Maritime Transportation In The Information Age
Ever think about how bananas get to your table? How about shampoo to your shower or clothes to your closet? Chances are, they came through a port. According to the International Maritime Organization, over 90 percent of global trade occurs through ocean carriers, making maritime transportation and seaports critical to the nation’s economy and transportation system. For producers to compete internationally and to meet customer needs, they rely on efficient ports and access to maritime carrier services.

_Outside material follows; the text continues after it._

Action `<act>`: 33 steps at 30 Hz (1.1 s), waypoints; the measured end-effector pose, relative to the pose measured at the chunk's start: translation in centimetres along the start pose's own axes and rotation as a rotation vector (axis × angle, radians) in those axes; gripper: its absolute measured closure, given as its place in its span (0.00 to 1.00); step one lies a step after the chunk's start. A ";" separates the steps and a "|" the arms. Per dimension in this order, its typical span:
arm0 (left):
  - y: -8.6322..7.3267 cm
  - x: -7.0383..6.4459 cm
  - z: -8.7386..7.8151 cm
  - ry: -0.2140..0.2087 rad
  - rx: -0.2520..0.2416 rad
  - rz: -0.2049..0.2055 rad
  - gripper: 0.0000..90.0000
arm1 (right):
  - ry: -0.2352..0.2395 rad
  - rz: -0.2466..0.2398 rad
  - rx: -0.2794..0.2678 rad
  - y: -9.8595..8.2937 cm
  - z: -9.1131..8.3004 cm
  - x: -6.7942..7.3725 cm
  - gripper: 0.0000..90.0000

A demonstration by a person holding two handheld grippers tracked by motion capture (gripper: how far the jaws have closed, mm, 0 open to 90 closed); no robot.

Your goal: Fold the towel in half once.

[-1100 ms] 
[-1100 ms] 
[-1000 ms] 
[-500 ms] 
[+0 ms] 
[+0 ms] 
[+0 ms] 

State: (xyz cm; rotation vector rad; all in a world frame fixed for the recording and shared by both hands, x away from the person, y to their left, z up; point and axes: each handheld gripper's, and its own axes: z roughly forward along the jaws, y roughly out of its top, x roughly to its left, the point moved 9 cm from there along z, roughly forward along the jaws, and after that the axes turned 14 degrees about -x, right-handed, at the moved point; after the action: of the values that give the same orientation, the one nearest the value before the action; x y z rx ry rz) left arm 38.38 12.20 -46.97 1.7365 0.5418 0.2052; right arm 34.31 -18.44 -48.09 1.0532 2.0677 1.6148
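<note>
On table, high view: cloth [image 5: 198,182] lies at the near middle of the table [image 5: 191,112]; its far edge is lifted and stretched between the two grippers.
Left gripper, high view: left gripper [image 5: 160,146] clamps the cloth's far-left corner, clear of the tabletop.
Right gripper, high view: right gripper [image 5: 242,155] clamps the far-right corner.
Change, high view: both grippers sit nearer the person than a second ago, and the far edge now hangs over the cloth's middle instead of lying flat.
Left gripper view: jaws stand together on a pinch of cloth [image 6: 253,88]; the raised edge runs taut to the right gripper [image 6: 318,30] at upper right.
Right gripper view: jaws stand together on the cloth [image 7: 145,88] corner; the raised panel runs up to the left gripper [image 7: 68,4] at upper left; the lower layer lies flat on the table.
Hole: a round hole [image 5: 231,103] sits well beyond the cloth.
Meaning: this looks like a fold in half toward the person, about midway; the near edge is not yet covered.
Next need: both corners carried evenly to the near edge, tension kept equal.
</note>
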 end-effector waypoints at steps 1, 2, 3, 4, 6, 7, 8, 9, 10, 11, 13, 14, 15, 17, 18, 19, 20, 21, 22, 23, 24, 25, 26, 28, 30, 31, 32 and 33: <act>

In a Tuesday hearing, the Senate Committee on Commerce, Science, and Transportation, Subcommittee on Surface Transportation and Merchant Marine Infrastructure, Safety, and Security examined our country’s marine transportation system and federal maritime policy in light of upcoming reauthorizations of the U.S. Maritime Administration (MARAD) and the Federal Maritime Commission (FMC). These organizations play key roles in fostering an efficient and reliable international ocean transportation system. A common theme echoed between Chairwoman Deb Fischer (NE), Mr. Michael Khouri (Acting Chairman, FMC), and Ms. Rebecca Dye (Commissioner, FMC) was that stronger information infrastructure will improve both supply chain performance and economic competitiveness. Chairwoman Fischer also believes movement of goods through ports can improve with “better communication between stakeholders and real-time data sharing.” Ms. Dye suggested a national seaport information portal to facilitate data sharing between ports, fishers, and other interested parties.
In an age of ever-expanding technology and information, it is logical that our nation’s transportation systems maximize these capabilities and advancements. As Mr. Mario Cordero (Commissioner, FMC) stated, “Many believe we are on course to the fourth industrial revolution—the acceleration of the implementation of technology and digitalization in a rapidly-changing industry.”